■ Description of the task: With pictures left out, set down exactly the lines from the line containing "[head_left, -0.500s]" through the last line of the data.

[Opening Stored data section]

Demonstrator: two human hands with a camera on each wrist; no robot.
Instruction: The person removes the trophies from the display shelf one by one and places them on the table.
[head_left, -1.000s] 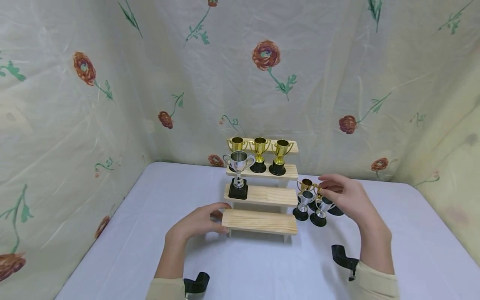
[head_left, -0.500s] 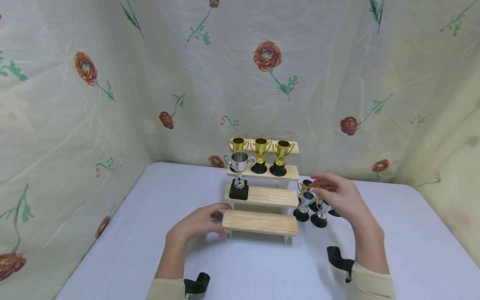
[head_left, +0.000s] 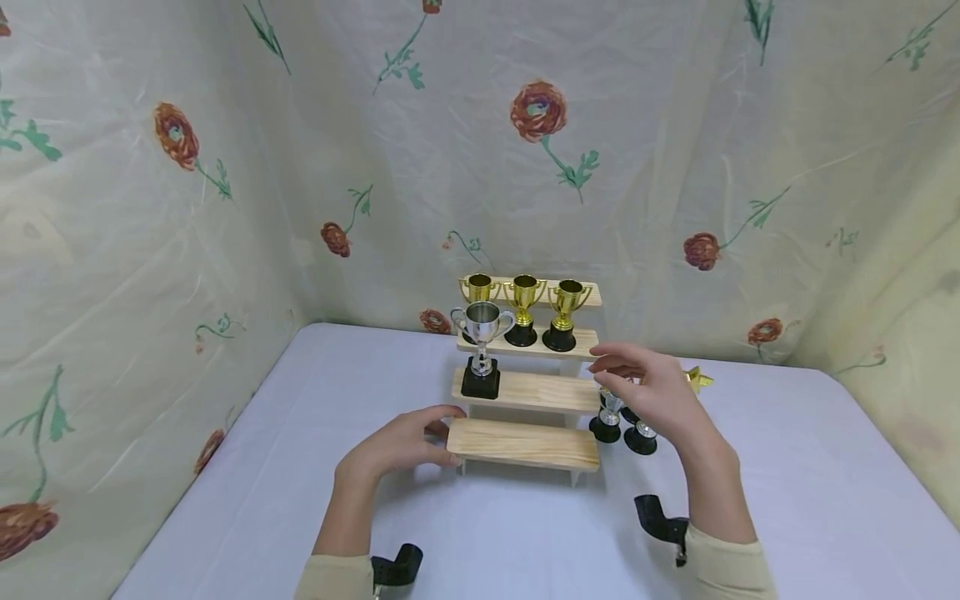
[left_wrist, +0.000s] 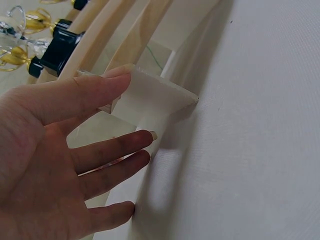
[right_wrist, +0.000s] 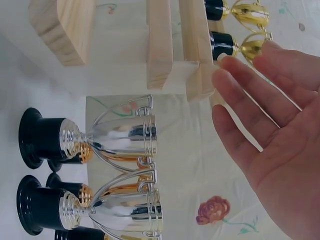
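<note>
1. Left hand (head_left: 401, 442) pinches the lower left end of a wooden stand (head_left: 525, 442) near the table's (head_left: 225, 483) far edge.
2. Right hand (head_left: 652, 392), empty, fingers loosely bent, hovers near small silver cups (right_wrist: 125, 135) beside the stand.
3. Silver trophy (head_left: 482, 329): second level up, left end; gold trophies (head_left: 525, 292): one level higher.

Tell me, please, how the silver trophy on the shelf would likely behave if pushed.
The silver trophy probably won't roll, standing on a square base. Pushed high, it might tip, being tall for its base. Its glossy finish may feel slippery.
</note>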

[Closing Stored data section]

■ Answer to the problem:
[head_left, -0.500s] 
[head_left, +0.000s] 
[left_wrist, +0.000s] 
[right_wrist, +0.000s] 
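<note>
1. Left hand (head_left: 401, 442) pinches the lower left end of a wooden stand (head_left: 525, 442) near the table's (head_left: 225, 483) far edge.
2. Right hand (head_left: 652, 392), empty, fingers loosely bent, hovers near small silver cups (right_wrist: 125, 135) beside the stand.
3. Silver trophy (head_left: 482, 329): second level up, left end; gold trophies (head_left: 525, 292): one level higher.

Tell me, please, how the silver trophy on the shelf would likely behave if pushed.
The silver trophy probably won't roll, standing on a square base. Pushed high, it might tip, being tall for its base. Its glossy finish may feel slippery.
</note>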

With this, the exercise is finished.